The BJP (and the Left parties)
continued to block Parliament on the 3rd day of the winter session,
continuing with its demand for a debate on FDI followed by a vote. This, in
spite of it becoming clear in the all-party meet called by the UPA, that the
numbers were with the ruling dispensation. The SP, BSP and apparently even the
TMC (proves yet again that spite, more than principles, is the credo of Mamata)
have cast their lot with the government. Yet for the BJP, the objectives of blocking
Parliament are different. It wants to prove that there are divisions within the
UPA. A vote may well prove that; but a vote could also prove that the
opposition is divided too.
I mentioned a few days back (Nov 20: Why a vote on FDI in multi-brand
retail is a wrong idea….) that in a democracy like ours, it is essential
that institutions be allowed to fulfill their constitution-mandated roles. It
is the job of the Executive to take policy decisions. It is the job of
Parliament to enact new laws and amend old ones. Yes, Parliament can take the
Executive to task and that is why there are several rules of Parliament which
allow MPs to demand a response from the Executive. But it is not for Parliament
to question the policies of the Executive. Rule 184 (debate followed by voting)
is a tool for the Executive to use to get a sense of the house if it feels the
need to do so. Rule 184 is not a tool that opposition can use to censure the
Executive as that will lead to anarchy. If the opposition is really worried
about where the ruling coalition is taking the country, it can move a
no-confidence motion.
Policies are essentially
political statements. For the UPA that believes in reforms (since at least
Rajiv Gandhi’s times), opening up the country to FDI is kosher. Since it
secured the mandate of the people on the back of such policies, it has the
backing of the majority of people in the country. These five years belong to
the UPA. It can make policies as it believes to be right. If the BJP has a
different political viewpoint (which would manifest itself in a different set
of policies), it should take this viewpoint to the people in the next elections
and win their mandate. If they get it, they would be free for the next five
years to write policies as they feel appropriate.
Then there is this bizarre debate
going on about whether Pranab Mukherjee meant “consensus” in the literal sense (EVERYONE
agrees) or in a more metaphorical way (a MAJORITY agree). Pranab is no green
horn; seldom in his four or five decades in Parliament would he have seen any
consensus of the type the BJP is now saying he meant. Given the fractured state
of Parliament, the divergence in political viewpoints and the tendency to be
opportunistic in taking stands, it is impossible to have genuine consensus.

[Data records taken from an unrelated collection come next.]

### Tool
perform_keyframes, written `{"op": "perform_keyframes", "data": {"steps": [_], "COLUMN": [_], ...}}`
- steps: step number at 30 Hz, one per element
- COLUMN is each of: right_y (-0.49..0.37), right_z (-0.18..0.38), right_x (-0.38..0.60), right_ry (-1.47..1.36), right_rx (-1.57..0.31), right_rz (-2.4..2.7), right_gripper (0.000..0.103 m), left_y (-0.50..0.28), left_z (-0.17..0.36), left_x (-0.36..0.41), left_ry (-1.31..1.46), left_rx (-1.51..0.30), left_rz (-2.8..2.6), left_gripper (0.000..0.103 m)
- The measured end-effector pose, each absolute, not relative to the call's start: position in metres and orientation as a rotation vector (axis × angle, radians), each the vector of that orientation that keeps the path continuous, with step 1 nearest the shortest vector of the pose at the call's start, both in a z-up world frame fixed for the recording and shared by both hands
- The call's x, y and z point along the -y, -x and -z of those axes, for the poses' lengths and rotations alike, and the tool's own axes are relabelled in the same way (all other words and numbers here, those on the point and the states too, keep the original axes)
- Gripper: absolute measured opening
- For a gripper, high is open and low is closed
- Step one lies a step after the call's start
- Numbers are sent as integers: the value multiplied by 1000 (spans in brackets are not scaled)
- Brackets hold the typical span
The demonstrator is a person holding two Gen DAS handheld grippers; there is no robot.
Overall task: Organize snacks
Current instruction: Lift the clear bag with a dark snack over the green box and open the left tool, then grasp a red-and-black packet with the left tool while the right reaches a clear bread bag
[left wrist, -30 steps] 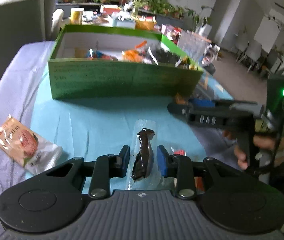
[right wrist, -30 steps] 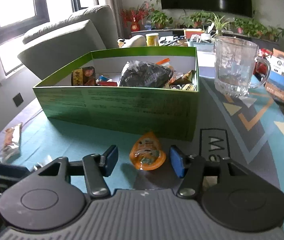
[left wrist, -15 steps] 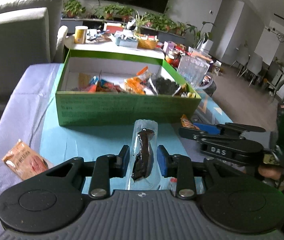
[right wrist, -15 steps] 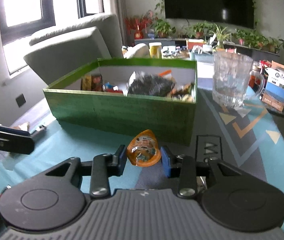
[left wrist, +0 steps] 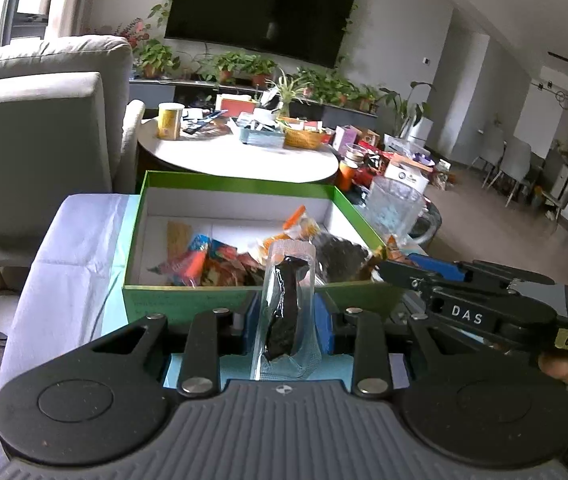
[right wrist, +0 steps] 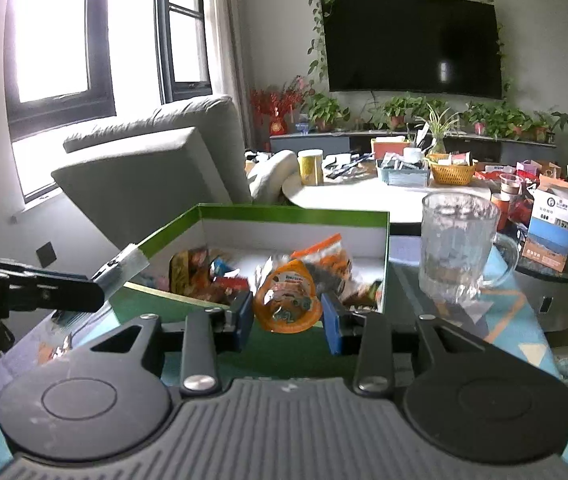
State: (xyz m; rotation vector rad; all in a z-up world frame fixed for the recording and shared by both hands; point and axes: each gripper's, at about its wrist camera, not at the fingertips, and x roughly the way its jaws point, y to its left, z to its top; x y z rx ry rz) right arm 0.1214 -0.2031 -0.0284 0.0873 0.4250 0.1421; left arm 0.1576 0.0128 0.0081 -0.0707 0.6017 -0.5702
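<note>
My left gripper (left wrist: pixel 287 320) is shut on a clear packet with a dark snack (left wrist: pixel 288 280), held upright above the table in front of the green box (left wrist: pixel 188 304). My right gripper (right wrist: pixel 288 322) is shut on an orange jelly cup (right wrist: pixel 287 300), lifted just before the green box (right wrist: pixel 292 213). Several colourful snack packets lie inside the box. The right gripper's fingers (left wrist: pixel 464 292) show at the right of the left wrist view. At the left of the right wrist view, the left gripper's fingers (right wrist: pixel 44 288) hold the packet's clear end (right wrist: pixel 124 268).
A glass mug (right wrist: pixel 458 248) stands right of the box on the patterned blue cloth. A grey armchair (left wrist: pixel 32 132) is behind on the left. A cluttered round white table (left wrist: pixel 244 156) lies beyond the box. A small carton (right wrist: pixel 552 236) stands at the right.
The right gripper closed on the orange jelly cup. Both grippers then rose off the table with their snacks, so the box's inside now shows from above.
</note>
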Motion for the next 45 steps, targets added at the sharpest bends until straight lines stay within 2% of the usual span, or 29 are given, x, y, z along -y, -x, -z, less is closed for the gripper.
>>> {"op": "perform_keyframes", "data": {"steps": [9,30,33,45], "right_y": [-157,-207,-203,-179], "right_z": [23,49,52,41], "right_x": [218,226,226,226], "right_ry": [-146,-229,-242,-241], "right_rx": [-412,-483,-469,-471], "right_rz": [-113,-77,-61,-77], "right_gripper": [40,41,42,49], "left_y": [-198,-272,-268,-218], "left_z": [-12,18,25,10], "left_x": [-3,20,17,-2], "left_ry": [101,41,34,23], "left_rx": [-592,-633,-672,-635], "left_rz": [503,428,413,439], "left_gripper": [28,30,31,35]}}
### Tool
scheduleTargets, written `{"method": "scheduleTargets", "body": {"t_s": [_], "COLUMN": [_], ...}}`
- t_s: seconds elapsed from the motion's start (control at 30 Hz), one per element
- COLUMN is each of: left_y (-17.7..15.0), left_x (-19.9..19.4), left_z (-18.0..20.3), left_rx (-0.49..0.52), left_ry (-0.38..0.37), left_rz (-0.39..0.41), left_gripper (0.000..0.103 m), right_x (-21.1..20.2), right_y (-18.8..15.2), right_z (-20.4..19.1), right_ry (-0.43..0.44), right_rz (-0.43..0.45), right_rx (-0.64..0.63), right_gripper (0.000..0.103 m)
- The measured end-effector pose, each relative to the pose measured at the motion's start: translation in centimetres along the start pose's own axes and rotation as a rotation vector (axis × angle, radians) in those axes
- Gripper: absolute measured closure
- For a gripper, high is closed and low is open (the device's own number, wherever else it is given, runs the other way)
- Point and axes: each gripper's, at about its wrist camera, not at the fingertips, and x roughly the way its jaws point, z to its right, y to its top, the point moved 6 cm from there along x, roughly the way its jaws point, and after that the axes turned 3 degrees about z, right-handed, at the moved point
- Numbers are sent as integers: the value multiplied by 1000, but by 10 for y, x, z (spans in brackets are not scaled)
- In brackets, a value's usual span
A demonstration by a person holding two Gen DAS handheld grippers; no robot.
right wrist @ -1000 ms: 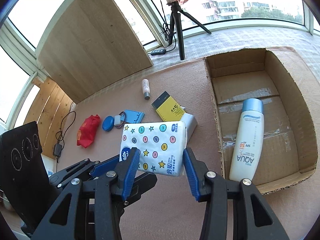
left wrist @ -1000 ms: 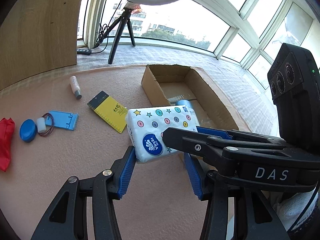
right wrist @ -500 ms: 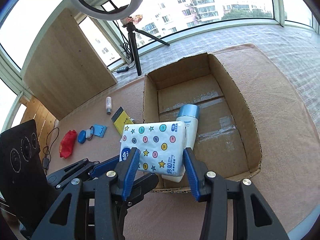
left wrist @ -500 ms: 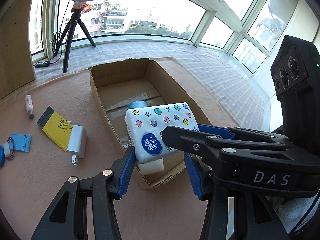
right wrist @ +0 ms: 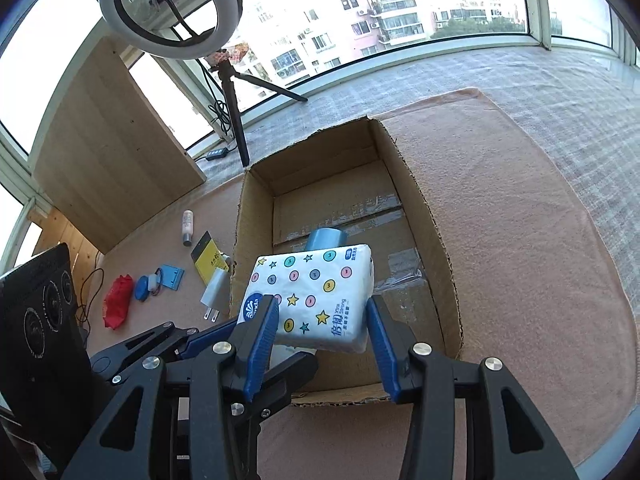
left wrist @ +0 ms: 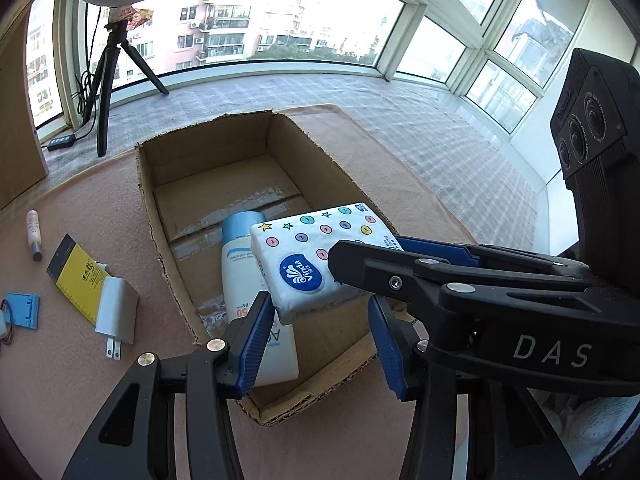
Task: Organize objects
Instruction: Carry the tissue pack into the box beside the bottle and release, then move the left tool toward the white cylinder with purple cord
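The tissue pack [right wrist: 312, 296], white with coloured dots and stars, sits at lower centre of the right wrist frame, above the near end of the open cardboard box [right wrist: 436, 240]. The right gripper [right wrist: 322, 334] has its blue pads [right wrist: 262, 338] against the pack's two short sides, pinching it. In the left wrist frame the left gripper [left wrist: 318, 336] has its pads spread; its left pad [left wrist: 256, 344] lies just beside the pack's near corner, and contact cannot be determined. The right gripper crosses this frame from the right, over the pack [left wrist: 316, 256].

Inside the box [left wrist: 168, 248], a white lotion bottle [left wrist: 244, 280] with a light blue cap lies flat along the left wall, partly under the pack.

Items on the pink mat [right wrist: 520, 240], left of the box:
- yellow booklet [left wrist: 78, 280]
- white charger plug [left wrist: 116, 312]
- small tube [left wrist: 34, 234]
- blue plastic holder [right wrist: 172, 278]
- blue round case [right wrist: 142, 288]
- red pouch [right wrist: 118, 306]

A ring light on a tripod [right wrist: 172, 12] stands at upper left.
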Motion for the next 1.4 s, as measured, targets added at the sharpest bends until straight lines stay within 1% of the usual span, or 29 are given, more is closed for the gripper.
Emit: {"method": "scheduleTargets", "body": {"t_s": [0.07, 0.17, 0.37, 0.57, 0.73, 0.87, 1.0, 1.07, 1.17, 1.33, 1.4], "left_y": [0, 0, 0, -3, -11, -21, -39, -50, -69, -107, -123], "left_x": [1, 0, -14, -36, -61, -78, -98, -107, -124, -157, -170], "left_z": [0, -3, -12, -21, -36, -57, -86, -105, -137, -192, -213], "left_rx": [4, 10, 15, 15, 5, -34, -81, -107, -166, -253, -294], "left_ry": [20, 52, 86, 122, 149, 155, 178, 196, 223, 288, 314], "left_rz": [-2, -4, 20, 50, 75, 76, 72, 65, 62, 63, 63], "left_gripper": [50, 50, 50, 50, 48, 46, 45, 45, 44, 44, 44], "right_x": [-3, -6, -13, -14, -11, -2, 14, 24, 45, 83, 97], "right_y": [2, 3, 4, 4, 5, 3, 1, -1, -4, -15, -17], "right_z": [4, 8, 7, -6, -25, -48, -80, -99, -130, -186, -209], "right_ry": [-2, 1, -5, -3, 8, 19, 38, 56, 85, 143, 148], "right_rz": [10, 10, 34, 38, 33, 16, -6, -26, -61, -146, -166], "right_rx": [12, 30, 45, 33, 3, -32, -86, -119, -151, -195, -235], "right_gripper": [60, 56, 52, 51, 49, 48, 47, 44, 44, 44, 44]}}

That kind of consensus can only come during times of extreme crisis – like when
there is an attack on India. Even in such cases, it is theoretically possible
that some party may take a more nuanced stance, while generally agreeing with
the majority view. Differences in viewpoints/tonalities is what makes our
democracy strong. Differences in viewpoints/tonalities is evidence that we allow
freedom of speech in our country. Clearly when Pranab made that reference to
consensus, he didn’t expect to stitch together 100% support. What Pranab meant
was that the government would to do consultations and try to build consensus. The government did reach out to all
political parties (through the CMs) and did try to build consensus. Thereafter,
it exercised its rights as provided to it in the Constitution. Besides, it gave
the final right to the states to decide what they want to do in this matter.
How is it fair that a West Bengal, UP or MP should decide the policies for all
states?
I can bet that even if the
government allows voting, the BJP will find some other excuse to block
Parliament. There is the recent problem the party had with the appointment of
Sinha as the Chief of the CBI. Supposedly, the Lokpal Act is about to be passed
by Parliament and hence the government should have waited. If Parliament is not
allowed to function, how will the Act ever be passed? And after the Rajya Sabha
passes the Act, won’t the Lok Sabha also have to discuss it first? Given the
slate of other bills pending to be discussed and past, can one be sure that the
Act will be enacted in this session. If that doesn’t happen, it is very likely
to miss the budget session as well. It would then have to be taken up in the
monsoon session. For so long, should the CBI remain without a boss? Maybe the
BJP is comfortable with this scenario. In Gujarat, the state lived without a
Lok Ayukta for so many years too!
The UPA could have allowed voting
on FDI. But that would set a bad precedent. Given the nature of politics, every
decision of the Executive would be tested through Parliamentary approval. The
decision on NCTC – though backed by an amended UAPA immediately in the
aftermath of the 2009 Mumbai attacks – was unnecessarily scuttled. The
Executive should have just gone ahead with it. The diesel price hike would also
be voted upon in Parliament. Given the tendency of our opposition benches to
put politics over principles, it is likely that every such Executive decision
would create a “crisis”. How then would the government ever function?
The real truth is that the
it is the BJP that should be censured for blocking Parliament, not the UPA. The
UPA has made efforts to resolve the current logjam. The government cannot be
stopped from taking policy decisions. This is almost looking like a conspiracy
now. The BJP should bide its time…..and hold its horses….maybe the people will
give it another chance to rule the country.